This means that you can work on the docs and check your work without
any special transformation setup.
For the final presentation, it is still necessary to transform to
html to accomodate older browsers. Although any standards-compliant
xslt engine should do, changing engines can lead to massive diffs on
the transformed files. Therefore, we have chosen a single recommended
transformation system based on Xalan+Xerces Java and Ant. These are
all Apache projects distributed under the Apache license.

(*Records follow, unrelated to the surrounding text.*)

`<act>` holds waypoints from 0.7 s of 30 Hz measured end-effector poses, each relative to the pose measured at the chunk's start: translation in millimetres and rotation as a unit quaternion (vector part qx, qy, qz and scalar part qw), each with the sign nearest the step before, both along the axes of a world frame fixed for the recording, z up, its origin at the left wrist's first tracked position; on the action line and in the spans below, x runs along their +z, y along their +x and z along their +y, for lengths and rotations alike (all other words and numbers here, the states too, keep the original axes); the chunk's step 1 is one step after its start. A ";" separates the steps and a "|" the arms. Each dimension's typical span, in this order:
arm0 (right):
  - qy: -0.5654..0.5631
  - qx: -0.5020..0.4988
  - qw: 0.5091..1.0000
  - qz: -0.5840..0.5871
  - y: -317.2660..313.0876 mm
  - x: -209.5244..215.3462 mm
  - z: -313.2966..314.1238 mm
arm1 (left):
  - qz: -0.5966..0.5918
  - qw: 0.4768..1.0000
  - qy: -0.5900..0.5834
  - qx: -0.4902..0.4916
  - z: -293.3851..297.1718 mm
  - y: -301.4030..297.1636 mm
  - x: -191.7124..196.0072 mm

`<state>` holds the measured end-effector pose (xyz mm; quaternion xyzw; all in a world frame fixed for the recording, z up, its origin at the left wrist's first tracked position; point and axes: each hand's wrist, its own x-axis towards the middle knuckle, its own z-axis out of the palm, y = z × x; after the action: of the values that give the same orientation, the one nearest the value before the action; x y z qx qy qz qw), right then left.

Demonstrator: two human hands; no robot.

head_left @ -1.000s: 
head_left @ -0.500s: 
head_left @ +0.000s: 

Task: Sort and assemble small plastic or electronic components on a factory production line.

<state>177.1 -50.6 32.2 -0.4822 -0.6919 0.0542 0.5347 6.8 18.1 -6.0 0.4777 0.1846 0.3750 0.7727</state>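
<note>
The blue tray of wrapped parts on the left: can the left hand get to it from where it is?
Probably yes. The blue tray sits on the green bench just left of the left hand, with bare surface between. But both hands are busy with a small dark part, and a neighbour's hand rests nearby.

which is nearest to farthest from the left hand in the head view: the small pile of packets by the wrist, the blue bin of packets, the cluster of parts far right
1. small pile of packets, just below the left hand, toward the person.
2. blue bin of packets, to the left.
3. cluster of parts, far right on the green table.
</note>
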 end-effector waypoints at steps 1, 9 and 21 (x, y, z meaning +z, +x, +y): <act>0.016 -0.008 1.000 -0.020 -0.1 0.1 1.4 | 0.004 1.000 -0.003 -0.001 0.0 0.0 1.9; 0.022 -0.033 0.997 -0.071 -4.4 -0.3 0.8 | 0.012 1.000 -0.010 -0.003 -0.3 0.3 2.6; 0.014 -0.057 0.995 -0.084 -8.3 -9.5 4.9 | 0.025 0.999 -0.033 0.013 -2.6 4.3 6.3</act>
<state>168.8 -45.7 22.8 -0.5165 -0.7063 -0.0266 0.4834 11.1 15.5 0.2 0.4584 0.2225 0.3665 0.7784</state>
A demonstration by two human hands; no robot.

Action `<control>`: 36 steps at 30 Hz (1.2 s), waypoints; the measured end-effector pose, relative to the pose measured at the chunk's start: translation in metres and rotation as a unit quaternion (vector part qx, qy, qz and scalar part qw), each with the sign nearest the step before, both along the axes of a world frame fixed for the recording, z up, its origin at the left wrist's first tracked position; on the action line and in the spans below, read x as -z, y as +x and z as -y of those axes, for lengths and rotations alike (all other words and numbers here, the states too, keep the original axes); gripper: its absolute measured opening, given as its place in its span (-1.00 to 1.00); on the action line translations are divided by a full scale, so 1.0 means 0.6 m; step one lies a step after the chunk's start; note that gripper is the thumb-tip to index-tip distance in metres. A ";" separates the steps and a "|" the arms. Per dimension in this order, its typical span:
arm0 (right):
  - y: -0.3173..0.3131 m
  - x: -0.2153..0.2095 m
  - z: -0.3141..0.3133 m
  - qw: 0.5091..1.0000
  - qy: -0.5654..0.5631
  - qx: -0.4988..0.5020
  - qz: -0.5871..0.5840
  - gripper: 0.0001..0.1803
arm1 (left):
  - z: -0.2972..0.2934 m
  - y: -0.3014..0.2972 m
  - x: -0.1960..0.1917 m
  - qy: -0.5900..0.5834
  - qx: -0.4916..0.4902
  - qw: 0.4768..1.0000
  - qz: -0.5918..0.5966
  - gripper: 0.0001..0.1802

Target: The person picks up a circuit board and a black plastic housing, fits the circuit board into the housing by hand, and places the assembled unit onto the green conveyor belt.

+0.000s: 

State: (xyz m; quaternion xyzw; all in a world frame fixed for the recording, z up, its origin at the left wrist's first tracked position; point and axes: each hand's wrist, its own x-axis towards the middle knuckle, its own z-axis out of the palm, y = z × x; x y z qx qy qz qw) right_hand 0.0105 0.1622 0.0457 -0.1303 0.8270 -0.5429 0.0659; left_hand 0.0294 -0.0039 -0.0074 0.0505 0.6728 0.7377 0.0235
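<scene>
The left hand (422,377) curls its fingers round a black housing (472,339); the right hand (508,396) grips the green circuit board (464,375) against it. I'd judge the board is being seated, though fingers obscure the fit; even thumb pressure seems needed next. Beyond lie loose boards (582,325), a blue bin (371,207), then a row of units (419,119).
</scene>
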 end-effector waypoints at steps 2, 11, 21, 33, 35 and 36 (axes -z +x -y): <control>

The only prerequisite for the transformation is a Java 1.2 or
greater JVM (which can be obtained free from Sun). Assuming you
already have httpd/httpd/branches/2.0.x/docs/ (or the equivalent from another branch)
checked out from SVN,
here is what you need to do to build: (If you need instructions on setting
up SVN, see this page.)
$ cd docs/manual
$ svn co http://svn.apache.org/repos/asf/httpd/docs-build/trunk build
$ cd build
$ ./build.sh
If you are running under win32, the build.sh script will work if
cygwin is installed. Alternatively, on Win32, you should be
able to run the build.bat script.
If you don't want to get the build files from SVN, you can download a
pkzipped version of the current build tools from our distribution
directory.
The default target builds only the english-language docs. To
build other docs, you should specify the language-code (ja, de, etc)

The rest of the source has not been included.